The construction professional indemnity (PI) insurance market has constricted, with many firms operating in this sector finding that they are being faced with increased premium rates and reduced cover for their forthcoming period of insurance.
Some firms are now struggling to obtain insurance terms, and in extreme cases, not being able to obtain cover at all.
UK construction PI has been in "soft" market conditions for over a decade, but it is currently the casethat the cheaper rates have been withdrawn, and excess layer premiums have risen. Some insurers have withdrawn from the construction PI market altogether.
This has been fuelled by a number of factors, including claims provoked by the Grenfell tragedy, and poor underwriting results in 2017. Lloyds has instructed syndicates to limit the amount of new PI that they write in 2019, due to the poor performance of this class of insurance compared to other areas of insurance. There are further concerns that reinsurance renewals in January 2019 may rise on the back of recent adverse results, and that this may be yet another driver for increased premium rates in 2019.
Nevertheless, it remains the case that there is room for manoeuvre, and a firm is not powerless to mitigate these wider insurance market conditions in their own particular circumstances. A coherent and prudent renewal strategy can greatly alleviate the effects of risk averse underwriting.
These are key steps which a firm should take to strengthen its insurance position.
1. Approach the market early
Do not leave renewal until the last minute. If initial approaches to the market have produced no results or lacklustre results, you will not have any time for further steps.
2. Presenting the right information is key
Not offering information is a short road to a declinature. The renewal presentation needs time and consideration in a hard market.
It is also the case that many insurers are now asking for additional information which has generally not been collated by firms as part of their own management information. This takes time to identify, and the markets will not quote best terms in its absence.
However, the above observations notwithstanding, it is not all about slavish devotion to the proposal form and questionnaires presented to you either. There is already market experience of overly general questions being raised by underwriters, and where the underlying data is simply not captured by the firm. The questions are not set in stone, and identifying why the information is being requested may aid in more efficient approaches in collating and presenting what is actually the key data.
3. Differentiate your firm
When there are acute claims concerns, an insurer does not want the whole sector. They want the firms in the upper quartiles, and those that offer fewer concerns.
Whilst proposal forms ask key underwriting questions, they do not capture the essential character of a firm. It is therefore well worth supplementing the core form with information regarding the market strategy and operating philosophies of the firm. Who are key clients and key areas of work? How did the firm get to this position and where is the firm heading to next? A firm which has a clear vision of where it wants to be in five years and how it intends to get there tends to have the same consciousness and positivity in other areas of its business.

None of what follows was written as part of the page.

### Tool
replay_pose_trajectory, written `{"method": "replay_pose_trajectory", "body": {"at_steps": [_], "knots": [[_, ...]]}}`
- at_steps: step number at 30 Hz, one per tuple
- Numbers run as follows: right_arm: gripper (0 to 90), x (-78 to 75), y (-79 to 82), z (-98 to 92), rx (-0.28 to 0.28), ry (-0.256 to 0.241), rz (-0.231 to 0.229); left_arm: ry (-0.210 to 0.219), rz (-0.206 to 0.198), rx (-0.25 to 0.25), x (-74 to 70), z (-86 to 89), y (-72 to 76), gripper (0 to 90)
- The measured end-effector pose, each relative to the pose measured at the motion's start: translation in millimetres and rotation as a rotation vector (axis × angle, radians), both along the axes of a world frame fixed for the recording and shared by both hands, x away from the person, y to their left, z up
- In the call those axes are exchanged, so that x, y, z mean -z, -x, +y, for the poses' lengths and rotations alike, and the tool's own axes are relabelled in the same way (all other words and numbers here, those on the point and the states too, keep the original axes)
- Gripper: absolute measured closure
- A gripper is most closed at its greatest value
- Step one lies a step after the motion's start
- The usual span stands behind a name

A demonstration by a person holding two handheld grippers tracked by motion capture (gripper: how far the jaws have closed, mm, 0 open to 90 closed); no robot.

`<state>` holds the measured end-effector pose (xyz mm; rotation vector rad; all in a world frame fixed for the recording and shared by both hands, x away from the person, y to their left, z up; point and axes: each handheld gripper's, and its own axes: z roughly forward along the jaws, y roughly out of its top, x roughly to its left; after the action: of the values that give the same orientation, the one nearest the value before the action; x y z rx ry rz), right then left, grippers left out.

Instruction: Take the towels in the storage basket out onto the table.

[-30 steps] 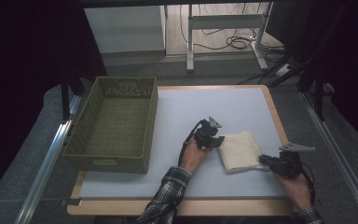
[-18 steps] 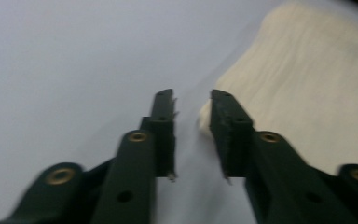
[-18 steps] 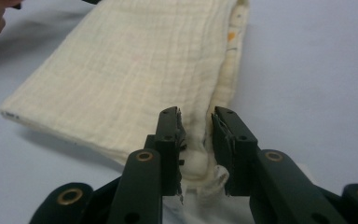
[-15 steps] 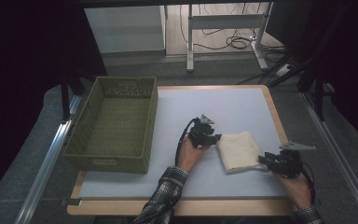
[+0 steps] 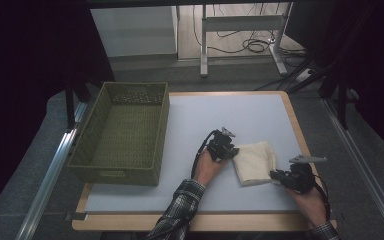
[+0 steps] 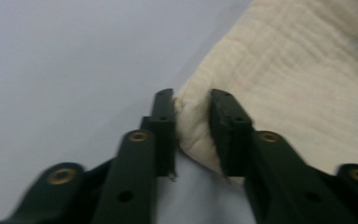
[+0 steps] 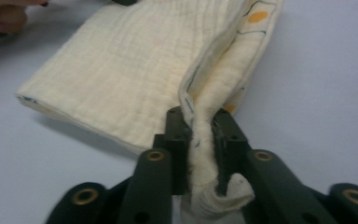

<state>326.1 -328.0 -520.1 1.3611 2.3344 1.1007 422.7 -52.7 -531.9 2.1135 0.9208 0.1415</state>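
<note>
We see a green woven basket (image 5: 122,134) at about 9 o'clock on the pale table (image 5: 240,112), rectangular, with a mesh-like floor and nothing inside it that we can make out. The folded cloth (image 5: 254,162) lies well apart from the basket, at about 4 o'clock on the table, between the two hands. It is cream, soft and crinkled like gauze, folded to a thick rectangle; in the right gripper view (image 7: 135,88) one inner layer shows small orange marks and a dark thin line along the hem. The left gripper (image 6: 192,109) stands at the cloth's 9 o'clock corner, its black jaws narrowly apart with the bulging fold between them (touching on the left side, we think, but whether it really pinches we cannot tell). The right gripper (image 7: 199,128) is at the cloth's 4 o'clock corner, and its jaws are pressed together on a raised ridge of the fabric, a loose end curling below them.
</note>
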Motion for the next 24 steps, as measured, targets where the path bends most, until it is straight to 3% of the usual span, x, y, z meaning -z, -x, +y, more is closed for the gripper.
{"method": "replay_pose_trajectory", "body": {"at_steps": [3,8,13,18,24], "knots": [[81.9,0.0,-0.5,-0.9,0.001,-0.013,0.009,0.013,0.005,0.008,0.2,0.6,-0.4,81.1],[82.4,-7.2,-1.1,-3.2,-0.002,-0.063,-0.001,0.023,-0.030,0.001,-7.6,6.1,-0.1,83.8],[82.4,-16.8,-6.6,1.8,-0.020,-0.087,-0.016,0.008,-0.077,-0.015,-26.9,16.3,0.8,83.6],[82.4,-22.8,-9.7,7.2,-0.034,-0.109,-0.023,0.007,-0.088,-0.029,-35.8,24.9,1.1,83.4],[82.3,-32.8,-13.4,18.4,-0.058,-0.125,-0.040,-0.027,-0.118,-0.039,-50.6,37.1,5.3,83.3]]}}
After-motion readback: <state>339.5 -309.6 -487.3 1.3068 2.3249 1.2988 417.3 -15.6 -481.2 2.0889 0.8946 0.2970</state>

Share this vision and journey with the underwriter.
4. Use the open-market
As always, different insurers have different appetites, and are at different places in relation to their financial and performance milestones.
Whilst some insurers have left the construction market, other insurers see this as an opportunity to increase their market share.
However, they will be underwriting judiciously, and are interested in the firms who can show that they are not operating within the key areas affected, or can demonstrate better risk management controls, such that they have better mitigated the risks concerned.
5. Use the right broker
Use an insurance broker experienced in both the construction market and professional indemnity insurance.
A non-specialist broker may not be approaching the right markets. Worse they may be approaching the limited markets available in an unsophisticated way, with the result that these markets decline to quote. Closing key markets can be fatal in a limited market.
6. Approach the market, don't over-saturate the market
Avoid a scattergun approach via multiple approaches to the same insurer via multiple brokers. This creates confusion and dilutes the messages a sophisticated broker will be trying to convey to specific people - the people with the underwriting authority and understanding to quote your firm.
It is not just about approaching a particular insurer, but also about approaching the right underwriters within a particular insurer to obtain terms. Market knowledge and relationships are key in a relation to specialist insurance such as professional indemnity insurance. Once an insurer has declined to quote, it is often the case that the door cannot be re-opened.
The present market is an opportunity to turn a negative into a positive for wise firms.
For most firms, professional indemnity insurance is the third largest cost to the firm, after wage roll and office costs. Expensive insurance, like any cost, reduces the capital available for reinvestment in the firm, whether that is additional staff, more up to date technology, or marketing.
Over time, firms with unnecessary expenses lose ground to their more savvy competitors and lose market opportunities as a result.
Approaching your renewal in line with the above steps will give you a good opportunity to reduce your professional indemnity insurance cost, and pull ahead of less sophisticated competition.